# EXERCISE PROMPT
Report each line of the listing that carries the word "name".

(Beginning of DATA)

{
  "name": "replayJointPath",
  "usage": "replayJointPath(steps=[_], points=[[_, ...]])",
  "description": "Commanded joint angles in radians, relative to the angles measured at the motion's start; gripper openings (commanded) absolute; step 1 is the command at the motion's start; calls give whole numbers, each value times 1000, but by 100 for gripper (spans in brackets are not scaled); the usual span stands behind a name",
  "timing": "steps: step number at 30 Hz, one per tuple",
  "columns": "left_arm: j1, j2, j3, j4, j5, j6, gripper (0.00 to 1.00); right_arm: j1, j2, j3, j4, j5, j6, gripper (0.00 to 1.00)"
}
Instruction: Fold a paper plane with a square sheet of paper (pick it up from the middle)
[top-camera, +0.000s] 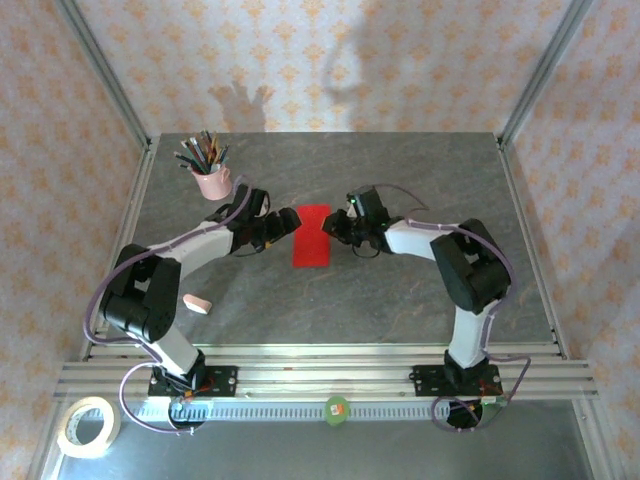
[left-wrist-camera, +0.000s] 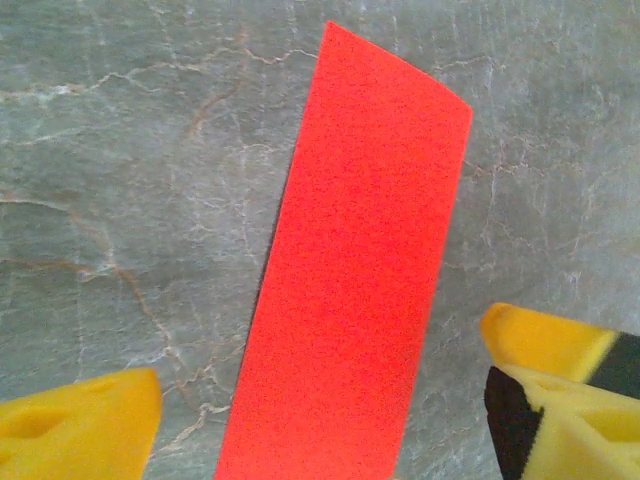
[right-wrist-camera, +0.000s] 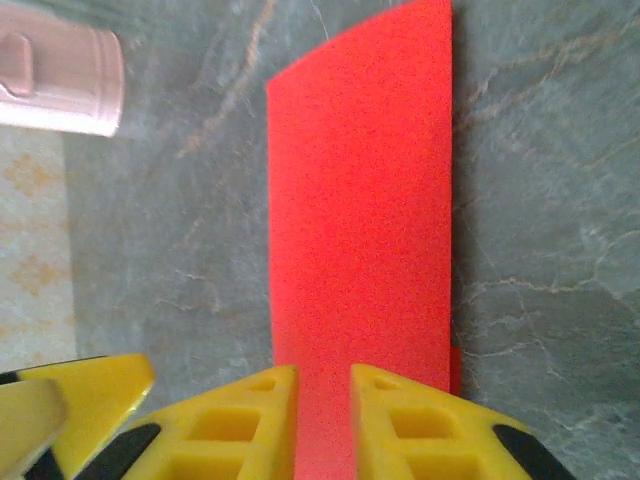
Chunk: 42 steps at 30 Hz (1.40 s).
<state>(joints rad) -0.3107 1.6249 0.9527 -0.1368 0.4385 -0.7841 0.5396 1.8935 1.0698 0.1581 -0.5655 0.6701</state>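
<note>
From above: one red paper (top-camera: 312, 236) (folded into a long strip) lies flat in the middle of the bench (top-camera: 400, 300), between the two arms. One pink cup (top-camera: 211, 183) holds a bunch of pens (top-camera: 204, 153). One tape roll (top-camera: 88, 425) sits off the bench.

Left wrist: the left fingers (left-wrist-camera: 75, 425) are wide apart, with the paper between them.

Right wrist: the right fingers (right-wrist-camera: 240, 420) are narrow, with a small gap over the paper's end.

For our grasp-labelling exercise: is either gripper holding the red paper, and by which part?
The left gripper is open, holding nothing. The right gripper sits nearly closed over one edge of the flat red paper; a grip cannot be told.
</note>
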Motion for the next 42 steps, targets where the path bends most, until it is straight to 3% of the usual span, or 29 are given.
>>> replayJointPath(steps=[1, 2, 12, 17, 25, 36, 42], points=[[4, -36, -17, 65, 35, -12, 93, 12, 48, 47, -65, -28, -39, 19], [4, -36, -19, 70, 47, -8, 99, 11, 61, 56, -69, -37, -42, 18], [3, -36, -67, 91, 89, 3, 97, 8, 140, 106, -229, -7, -167, 16], [2, -29, -112, 105, 134, -7, 88, -13, 170, 94, -267, -8, -218, 15], [-15, -10, -172, 96, 159, -13, 58, -21, 170, 73, -253, -14, -217, 15], [-71, 33, -185, 130, 162, -42, 42, -21, 173, 73, -246, -19, -208, 14], [-77, 57, -166, 132, 164, -42, 40, -21, 172, 73, -244, -17, -206, 14]])
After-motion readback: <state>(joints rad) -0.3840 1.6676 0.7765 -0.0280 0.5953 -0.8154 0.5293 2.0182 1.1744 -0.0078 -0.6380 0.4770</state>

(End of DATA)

# YOUR SOLUTION
  "name": "replayJointPath",
  "description": "Commanded joint angles in radians, relative to the angles measured at the motion's start; gripper openings (commanded) absolute; step 1 is the command at the motion's start; calls give whole numbers, each value times 1000, but by 100 for gripper (spans in brackets are not scaled); the usual span stands behind a name",

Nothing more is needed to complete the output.